Please note: All opinions in this post are my own.
My rating: 4 / 5
A little confession: the reason I was first attracted to this book was because I love Geography. Being a Geography graduate, anything around the topic interests me, so I was drawn to the book from the word go.
Moreover, I love this idea. The concept of travelling, not to see the most fanciful places or lie on an exotic beach, but travelling in search of the happiest places, greatly appeals to me. Usually I read the travel diaries and accounts of younger people like myself, or the adventure stories like ‘The Backpacker’. So this one was a refreshing change from those.
First, a little about the author. As a radio journalist, he is blessed with one of those minds that causes him to analyse and critique things that the ordinary person wouldn’t normally consider. I have read reviews of him veering to the side of pessimism, though this being the only book I have read by Weiner, I cannot comment on that. He is, however, a self-confessed grumpy soul, the full title of the book being ‘The Geography of Bliss: One Grump’s Search for the Happiest Places in the World’, so perhaps those reviews have some truth in them.
Back to the book itself. This book will make even the most chilled out of readers question themselves, and the most important question you will ask yourself is:
Am I truly happy?
Followed closely by:
What is happiness?
Weiner uses not only his experiences in this book to attempt to find these answers. He also draws on the expertise of many people who make a living analysing happiness – scientists, politicians, geographers, religion, spiritual beings, myths, legends…all drawn together in this clever book to reconsider what being happy is all about.
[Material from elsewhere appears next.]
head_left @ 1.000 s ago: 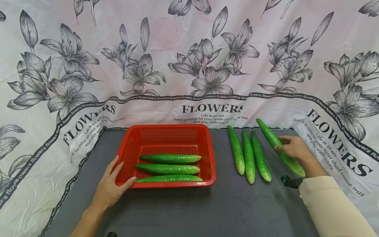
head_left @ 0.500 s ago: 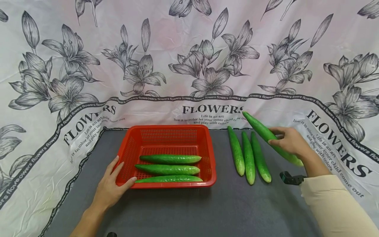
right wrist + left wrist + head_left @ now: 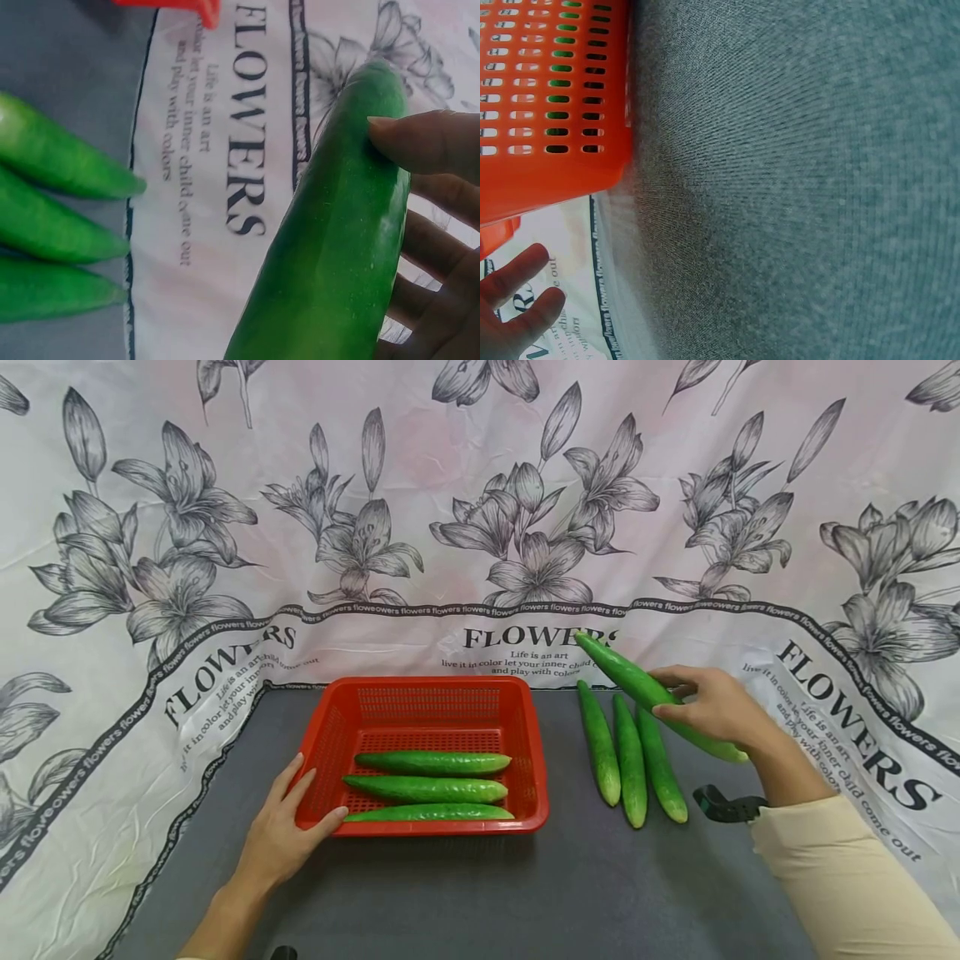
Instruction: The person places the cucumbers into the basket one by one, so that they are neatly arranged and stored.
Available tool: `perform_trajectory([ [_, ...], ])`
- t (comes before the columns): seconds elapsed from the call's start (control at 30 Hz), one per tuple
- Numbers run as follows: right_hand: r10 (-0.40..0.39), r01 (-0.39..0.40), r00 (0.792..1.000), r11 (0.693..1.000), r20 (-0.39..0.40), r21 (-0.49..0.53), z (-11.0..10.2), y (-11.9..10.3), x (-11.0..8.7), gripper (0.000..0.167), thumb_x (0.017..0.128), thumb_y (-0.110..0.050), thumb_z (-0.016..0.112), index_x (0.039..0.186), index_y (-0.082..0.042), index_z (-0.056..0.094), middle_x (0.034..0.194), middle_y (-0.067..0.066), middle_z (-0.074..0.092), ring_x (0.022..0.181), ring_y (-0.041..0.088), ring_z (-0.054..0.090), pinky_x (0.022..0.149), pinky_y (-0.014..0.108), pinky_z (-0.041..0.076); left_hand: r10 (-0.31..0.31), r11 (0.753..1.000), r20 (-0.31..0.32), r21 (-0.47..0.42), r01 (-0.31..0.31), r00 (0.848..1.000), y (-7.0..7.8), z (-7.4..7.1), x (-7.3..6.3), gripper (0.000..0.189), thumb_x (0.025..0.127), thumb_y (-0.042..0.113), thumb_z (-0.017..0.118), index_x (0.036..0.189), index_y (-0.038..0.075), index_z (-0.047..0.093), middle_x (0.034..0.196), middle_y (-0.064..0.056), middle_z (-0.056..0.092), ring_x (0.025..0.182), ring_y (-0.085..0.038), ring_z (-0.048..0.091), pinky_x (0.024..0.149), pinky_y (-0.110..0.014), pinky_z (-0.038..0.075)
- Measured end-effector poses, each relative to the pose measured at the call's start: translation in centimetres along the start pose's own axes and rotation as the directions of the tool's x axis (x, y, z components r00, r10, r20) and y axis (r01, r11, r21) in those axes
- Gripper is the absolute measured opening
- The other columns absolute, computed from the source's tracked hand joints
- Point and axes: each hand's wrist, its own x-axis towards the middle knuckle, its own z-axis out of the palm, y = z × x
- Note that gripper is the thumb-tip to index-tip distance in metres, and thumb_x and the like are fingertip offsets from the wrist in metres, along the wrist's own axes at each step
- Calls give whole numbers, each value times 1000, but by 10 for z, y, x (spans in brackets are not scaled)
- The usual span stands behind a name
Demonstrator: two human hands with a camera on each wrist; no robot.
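My right hand [image 3: 716, 710] grips a long green cucumber [image 3: 618, 670] around its middle, thumb on one side and fingers on the other. This cucumber is tilted, raised above three others on the table: a left one [image 3: 600, 752], a middle one [image 3: 632, 768] and a right one [image 3: 663, 772]. My left hand [image 3: 279, 839] is at the near left corner of a red plastic basket [image 3: 442, 828], fingers spread and fairly straight along its side, thumb at the front rim. Inside the basket three cucumbers [image 3: 425, 789] lie crosswise, the nearest partly hidden by the front rim.
A grey cloth-covered table [image 3: 480, 902] carries everything. Behind and at both sides hangs a white curtain [image 3: 420, 552] with printed lilies and lettering. A dark wrist device [image 3: 727, 806] sits below my right wrist.
My right hand has lifted the cucumber and carried it leftward, so it now overlaps the tops of the right-hand cucumbers in the head view. The left hand and basket stay put.
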Motion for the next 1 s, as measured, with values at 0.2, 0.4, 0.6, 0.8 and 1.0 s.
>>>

Is happiness about the country in which you live?
Is happiness being strictly governed to keep us safe?
Is it having riches and wealth to do with what you please?
Does religion make a person happier?
Or is it leading a simpler life and having low expectation about the future?
Weiner travels around the world in his epic hunt for happiness – travelling from his home in Miami to the Netherlands, Switzerland, Bhutan, Qatar, Iceland, Moldova, Thailand, the UK, India, and finally back to the USA. Each country has its own version of happiness to tell (aside from the extremely unhappy Moldova) and its own reasons and answers to these questions. As we journey beside him, we meet interesting people from all walks of life and encounter some fascinating places. My personal favourite chapter was Bhutan, where life is about the simple things. There are some humorous tales woven into the account, and I was fascinated by all the places he visited.
If I was to display one criticism it would be that, though Weiner never expressed the aim of getting a representative account from each country, I would say that visiting just one city or town in some of those countries leaves the reader without a fair representation of that nation. Being from the UK, I was disappointed when I read the UK chapter, where he visited only Slough, one of the unhappiest towns in the country. Though I know he had his reasons, it would have been interesting to read his take on other towns too. The same therefore goes to some of the other places he visited.
Saying that, I found this a highly entertaining and very interesting read. Each place has its own tale to tell and I loved how he brought it all into his conclusion at the end. A great book that I would recommend to anyone interested in travel, or the study of happiness.